Please use the space provided to explain your answers to the questions above. You may also include additional comments for the author, including concerns about dual publication, research ethics, or publication ethics. (Please upload your review as an attachment if it exceeds 20,000 characters)

Reviewer #1: This study investigated the relationship between BMI and COVID-19 fatal illness in a Korean sample. While this study is of quality, it can be improved in the following parts.

1. The introduction cited some studies about the relationship between BMI and severe COVID-19 illness. However, these studies are observational studies only and cannot provide high level evidence about the causation. There are several Mendelian randomisation studies on this relationship, such as Ponsford et al Circulation 2020 & Li et al BMC Medical Genomics 2021. These studies should be cited to give a more comprehensive review.

2. BMI is a continuous variable, but this study interestingly analysed it as a categorical variable. Transforming continuous variable to categorical would lose information. The study should provide the results for BMI as a continuous variable as well, and more importantly, to investigate if the U-shape still exists after using continuous BMI.

3. The study found a U-shape, which is interesting, especially for the underweight group. Table 1 shows that young people have the highest proportion of underweight people; however, young people have a low risk of fatal illness. So the results are a ‘paradox’. It’s good to report and check the distribution of continuous BMI by fatal illness status.

4. The results for the underweight group could be driven by the small size of this group (so the confidence interval is very wide). Conclusion based on this small number could be misleading. The authors should acknowledge this limitation and be cautious about their conclusion.

5. The authors interestingly used overweight group, rather than normal weight group, as the reference in their logistic regression. They justified this by stating that the overweight group had the lowest fatality rate. However, this is not a good justification, and the resulted ORs have little practical usage (because they are not compared with normal weight). Weight group should be the reference out of nature and intuition. The study should use the normal weight group as reference and report new results.
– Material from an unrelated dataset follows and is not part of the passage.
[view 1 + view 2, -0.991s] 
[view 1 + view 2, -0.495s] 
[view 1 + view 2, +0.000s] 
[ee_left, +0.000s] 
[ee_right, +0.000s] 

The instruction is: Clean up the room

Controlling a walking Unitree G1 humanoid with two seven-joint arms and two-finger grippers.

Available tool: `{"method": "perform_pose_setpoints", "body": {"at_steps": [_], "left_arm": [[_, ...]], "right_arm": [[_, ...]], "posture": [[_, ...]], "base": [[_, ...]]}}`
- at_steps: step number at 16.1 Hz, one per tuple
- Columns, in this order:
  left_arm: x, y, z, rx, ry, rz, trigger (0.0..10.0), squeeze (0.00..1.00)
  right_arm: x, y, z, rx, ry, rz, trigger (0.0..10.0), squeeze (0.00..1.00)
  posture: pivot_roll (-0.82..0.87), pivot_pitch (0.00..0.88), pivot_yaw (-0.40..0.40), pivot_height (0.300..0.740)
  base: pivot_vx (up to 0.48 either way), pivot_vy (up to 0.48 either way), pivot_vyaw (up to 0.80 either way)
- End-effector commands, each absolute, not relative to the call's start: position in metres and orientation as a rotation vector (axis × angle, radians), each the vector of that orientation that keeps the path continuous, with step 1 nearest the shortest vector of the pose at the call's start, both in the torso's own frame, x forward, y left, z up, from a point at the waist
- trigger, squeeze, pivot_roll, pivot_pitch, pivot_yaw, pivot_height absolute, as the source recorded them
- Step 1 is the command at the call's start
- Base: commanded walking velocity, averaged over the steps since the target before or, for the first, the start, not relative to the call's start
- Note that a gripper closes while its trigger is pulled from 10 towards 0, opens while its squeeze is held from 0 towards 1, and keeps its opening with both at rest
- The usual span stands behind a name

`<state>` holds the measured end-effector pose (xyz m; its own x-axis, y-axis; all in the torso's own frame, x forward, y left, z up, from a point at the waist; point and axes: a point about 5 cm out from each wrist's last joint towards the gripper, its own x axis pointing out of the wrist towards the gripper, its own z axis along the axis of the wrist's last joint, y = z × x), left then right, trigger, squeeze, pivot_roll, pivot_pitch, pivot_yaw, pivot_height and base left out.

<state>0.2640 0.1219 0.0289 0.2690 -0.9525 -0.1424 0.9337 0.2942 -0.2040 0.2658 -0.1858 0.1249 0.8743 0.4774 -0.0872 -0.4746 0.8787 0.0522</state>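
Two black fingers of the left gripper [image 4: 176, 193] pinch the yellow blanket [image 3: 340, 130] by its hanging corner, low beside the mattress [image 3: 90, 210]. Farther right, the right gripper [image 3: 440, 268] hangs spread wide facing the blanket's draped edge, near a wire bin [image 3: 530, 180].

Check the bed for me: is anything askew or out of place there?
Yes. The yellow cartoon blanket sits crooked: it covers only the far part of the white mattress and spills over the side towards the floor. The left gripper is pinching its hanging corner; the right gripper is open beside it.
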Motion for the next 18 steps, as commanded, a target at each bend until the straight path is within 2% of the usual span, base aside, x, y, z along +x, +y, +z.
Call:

Reviewer #2: Please see below for my general comments on the Manuscript: Body mass index and fatality from coronavirus disease 2019: A nationwide epidemiological study in Korea. I have provided detailed feedback and questions regarding the methods, results, and interpretation of this analysis - both general comments/questions as well as line-specific. If my suggested analytical updates are made and thorough copy editing is completed, I believe this could add to the body of evidence around BMI and COVID-19 severity and fatality.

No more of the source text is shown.